From: Paul Giltinan [mailto:[hidden email]]
Sent: 09 December 2016 12:33
To: Ed James <[hidden email]>
Cc: [hidden email]
Subject: RE: [Quantlib-users] AnalyticEuropeanEngine and Multi-Curve Discounting

 

Hi Ed,

 

Let's put the question of probability measures to one side for now, and make two observations. 

1. In the market we can observe forward/futures prices as well as spot prices. Naturally these forward prices are necessary for pricing to avoid arbitrage.

2. The QL pricing engines do not take forward prices as input, but instead take dividend yields and a "risk free" rate term structure. In practice, practitioners imply their dividend yields from the forward price term structure; this bootstrap also takes an interest rate curve as input.

 

So, in our QL pricing engine we need the input dividend yields and risk free rate curve to reproduce the forward prices.
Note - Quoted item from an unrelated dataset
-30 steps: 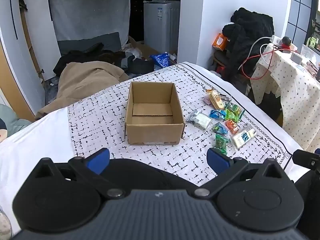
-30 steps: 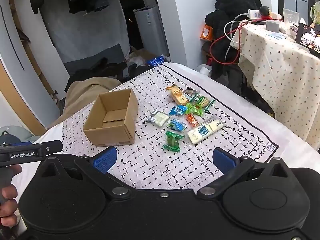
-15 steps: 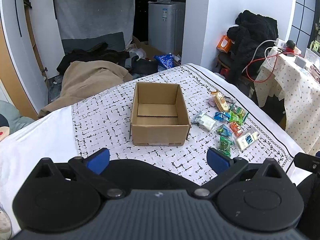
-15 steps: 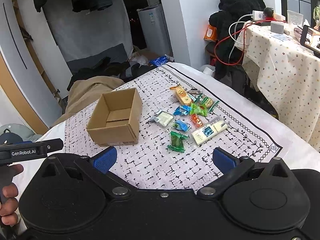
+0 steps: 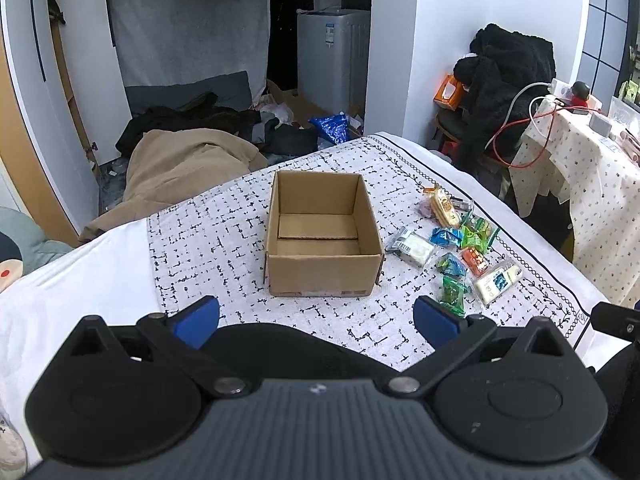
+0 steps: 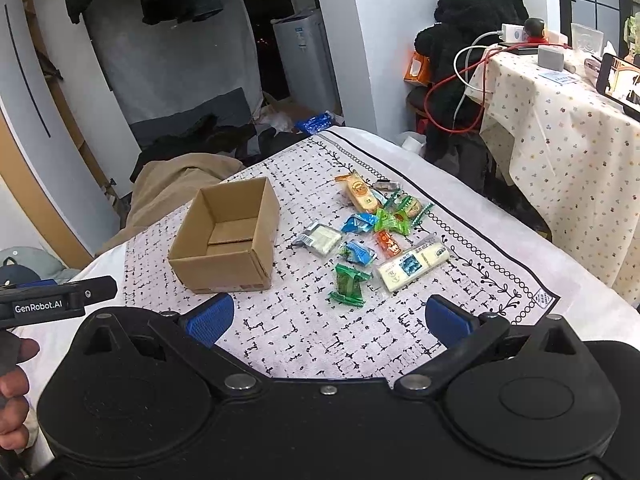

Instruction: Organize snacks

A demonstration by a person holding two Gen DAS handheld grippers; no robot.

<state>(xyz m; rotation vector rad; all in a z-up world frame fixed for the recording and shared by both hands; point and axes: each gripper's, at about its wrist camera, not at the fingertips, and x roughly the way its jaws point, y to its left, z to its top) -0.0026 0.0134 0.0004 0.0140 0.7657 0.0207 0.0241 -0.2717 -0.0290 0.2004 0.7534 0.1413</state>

So the input risk free rate curve needs to be the same as was used in the dividend yield bootstrap. 

 

But what is the "risk free discount rate" in practice? Libor? Ois? Treasury yield? My aim with the proposed change is to decouple this choice from the separate necessity to reproduce forward prices.

 

Kind regards, 

Paul 

 

On 9 Dec 2016 11:36, "Ed James" <[hidden email]> wrote:

Hi All,

I'm trying to understand what this would mean for the measure being used. If the calculations are being done in the risk neutral measure then shouldn’t all of the discounting should be at the risk free rate to avoid arbitrage. If you use the risk neutral measure to forward price the stock but don't use the risk free rate for discounting in the Black formula then what measure is the calculation effectively being done under ?

 

Cheers

Ed

 

From: Paul Giltinan [mailto:[hidden email]]
Sent: 07 December 2016 14:34
To: [hidden email]
Subject: [Quantlib-users] AnalyticEuropeanEngine and Multi-Curve Discounting

 

Hi,

 

I am using AnalyticEuropeanEngine to price vanilla equity options, but wish to use separate curves for discounting and estimation of the equity forward price. The existing AnalyticEuropeanEngine only takes a GeneralisedBlackScholesProcess as input, and hence only has access to a “risk free rate curve” and a “dividend yield curve”. This is sufficient to match quoted forward prices, but is not flexible enough to enable pricing with reference to a separate discount curve.

 

I therefore propose extending AnalyticEuropeanEngine to take an optional second input argument for a discount curve (Handle<YieldTermStructure>). If this is not provided the engine defaults to the existing behaviour, but if it is provided the engine will use this curve when discounting cash flows.

 

Please take a look at the attached for a proposed implementation. It’s quite straightforward. If people are happy with this change then maybe I can submit a pull request?